JORF n°0057 du 7 mars 2008 page 4233
texte n° 3


CIRCULAIRE
Circulaire du 29 février 2008 relative à l'application des lois

NOR: PRMX0805956C



Paris, le 29 février 2008.


Le Premier ministre à Monsieur le ministre d'Etat, Mesdames et Messieurs les ministres, Mesdames et Messieurs les secrétaires d'Etat, Monsieur le haut-commissaire
Veiller à la rapide et complète application des lois répond à une triple exigence de démocratie, de sécurité juridique et de responsabilité politique.
Faire en sorte que la loi s'applique rapidement, efficacement et de façon conforme à son esprit est un impératif démocratique. Chaque disposition législative qui demeure inappliquée est une marque d'irrespect envers la représentation nationale et de négligence vis-à-vis de nos concitoyens.
Faire en sorte que la période qui sépare la publication de la loi de l'intervention des mesures réglementaires d'application soit la plus brève possible est facteur de sécurité juridique. Dans l'attente de la parution des textes réglementaires, déterminer quel est le droit applicable ne va pas sans incertitude, parce qu'il peut être délicat de faire le départ entre les dispositions de la loi nouvelle qui sont suffisamment précises pour être immédiatement applicables et celles qui ne pourront recevoir application qu'après l'intervention des mesures réglementaires qui leur sont nécessaires.
Faire en sorte que soient rapidement prises les mesures réglementaires nécessaires à l'application de la loi est une condition de la crédibilité politique des réformes engagées par le Gouvernement.

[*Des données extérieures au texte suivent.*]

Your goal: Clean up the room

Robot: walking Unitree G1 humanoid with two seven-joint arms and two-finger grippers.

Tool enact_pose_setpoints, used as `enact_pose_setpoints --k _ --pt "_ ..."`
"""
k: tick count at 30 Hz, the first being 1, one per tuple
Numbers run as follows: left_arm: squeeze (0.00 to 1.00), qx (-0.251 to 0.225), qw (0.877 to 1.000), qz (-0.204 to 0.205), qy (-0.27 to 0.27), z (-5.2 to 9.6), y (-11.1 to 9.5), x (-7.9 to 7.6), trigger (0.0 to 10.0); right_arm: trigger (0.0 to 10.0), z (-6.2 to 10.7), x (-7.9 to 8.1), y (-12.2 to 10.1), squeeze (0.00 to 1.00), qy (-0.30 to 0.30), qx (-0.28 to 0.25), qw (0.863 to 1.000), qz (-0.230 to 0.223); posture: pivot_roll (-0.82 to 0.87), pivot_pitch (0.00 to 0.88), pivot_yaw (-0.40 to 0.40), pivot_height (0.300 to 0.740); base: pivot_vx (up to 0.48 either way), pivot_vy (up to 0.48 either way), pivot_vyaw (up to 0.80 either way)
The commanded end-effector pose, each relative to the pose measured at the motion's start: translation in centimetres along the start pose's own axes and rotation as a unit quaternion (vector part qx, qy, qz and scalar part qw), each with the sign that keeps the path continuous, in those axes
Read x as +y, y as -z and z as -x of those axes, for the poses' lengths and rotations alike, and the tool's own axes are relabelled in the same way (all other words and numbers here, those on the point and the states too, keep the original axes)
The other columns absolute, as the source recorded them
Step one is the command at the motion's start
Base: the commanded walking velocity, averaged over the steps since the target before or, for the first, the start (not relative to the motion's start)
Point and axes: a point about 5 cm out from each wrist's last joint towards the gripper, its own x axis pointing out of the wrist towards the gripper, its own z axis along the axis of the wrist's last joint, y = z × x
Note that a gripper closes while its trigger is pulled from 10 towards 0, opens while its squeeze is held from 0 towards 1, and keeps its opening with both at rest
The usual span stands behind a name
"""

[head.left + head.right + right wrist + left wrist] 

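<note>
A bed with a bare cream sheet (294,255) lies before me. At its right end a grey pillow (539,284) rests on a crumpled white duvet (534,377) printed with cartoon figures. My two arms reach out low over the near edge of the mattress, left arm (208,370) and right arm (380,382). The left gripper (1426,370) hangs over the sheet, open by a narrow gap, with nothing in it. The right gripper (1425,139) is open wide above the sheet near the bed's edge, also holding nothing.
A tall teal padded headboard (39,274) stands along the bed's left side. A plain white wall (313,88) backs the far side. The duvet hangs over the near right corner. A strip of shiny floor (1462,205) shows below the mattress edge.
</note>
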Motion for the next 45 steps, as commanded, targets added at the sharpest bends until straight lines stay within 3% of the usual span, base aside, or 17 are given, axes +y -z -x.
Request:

Le vote de la loi n'est pas l'achèvement de la réforme. Pour traduire la réforme dans les faits, il faut investir dans sa présentation, sa mise en œuvre, son suivi et son évaluation. Il faut, déjà, veiller à prendre rapidement les décrets d'application des lois.
Au cours des dernières années, des progrès ont été accomplis. Mais l'objectif consistant à prendre toutes les mesures réglementaires nécessaires dans un délai de six mois suivant la publication de la loi n'est pas encore atteint.
Je considère qu'une obligation de résultat pèse sur le Gouvernement et sur chacun d'entre vous. Elément central du suivi des réformes, l'application de la loi doit retenir, tout autant que son élaboration, votre attention personnelle.
Une approche méthodique doit être retenue en ce domaine impliquant un effort d'organisation interne à chaque ministère, de programmation et de suivi des mesures attendues.
1. Je vous demande de désigner, au sein de votre administration centrale, une structure clairement identifiée qui sera responsable de la coordination du travail d'application des lois pour l'ensemble de votre ministère. Vous indiquerez au secrétariat général du Gouvernement, dans les meilleurs délais, les dispositions que vous aurez prises.
Il appartiendra à cette structure d'assurer un suivi centralisé de l'état des travaux de votre département ministériel au titre de l'application des lois et d'en répondre envers mon cabinet et le secrétariat général du Gouvernement.
Elle devra être en mesure de vous alerter en temps utile sur les difficultés susceptibles d'apparaître dans la préparation des mesures, qu'il s'agisse de difficultés afférentes à l'organisation des services, de difficultés interministérielles ou de mise en œuvre des obligations de consultation.
2. L'adoption d'une loi nouvelle est suivie d'une réunion interministérielle qui permet de déterminer le ministère responsable de la préparation de chaque décret et d'arrêter un échéancier prévisionnel.
Cet échéancier sera désormais transmis par mes soins aux deux assemblées.
Un point de situation sera fait à l'issue d'une période de trois mois après l'adoption de la loi. Il permettra d'identifier les textes dont la préparation se heurte à des difficultés particulières. Ces textes feront l'objet d'un suivi étroit.
Un bilan de l'application des lois sera établi tous les six mois, ministère par ministère. Il sera adressé au Parlement, remis à la presse et mis en ligne sur internet.
3. De façon générale, je demande à chaque membre du Gouvernement de répondre rapidement lorsqu'il est saisi d'un projet de décret par le ministre rapporteur.
Toute difficulté, qu'elle résulte d'un différend interministériel exprès ou vienne d'une absence de réponse, doit être signalée sans tarder à mon cabinet qui provoquera une réunion d'arbitrage.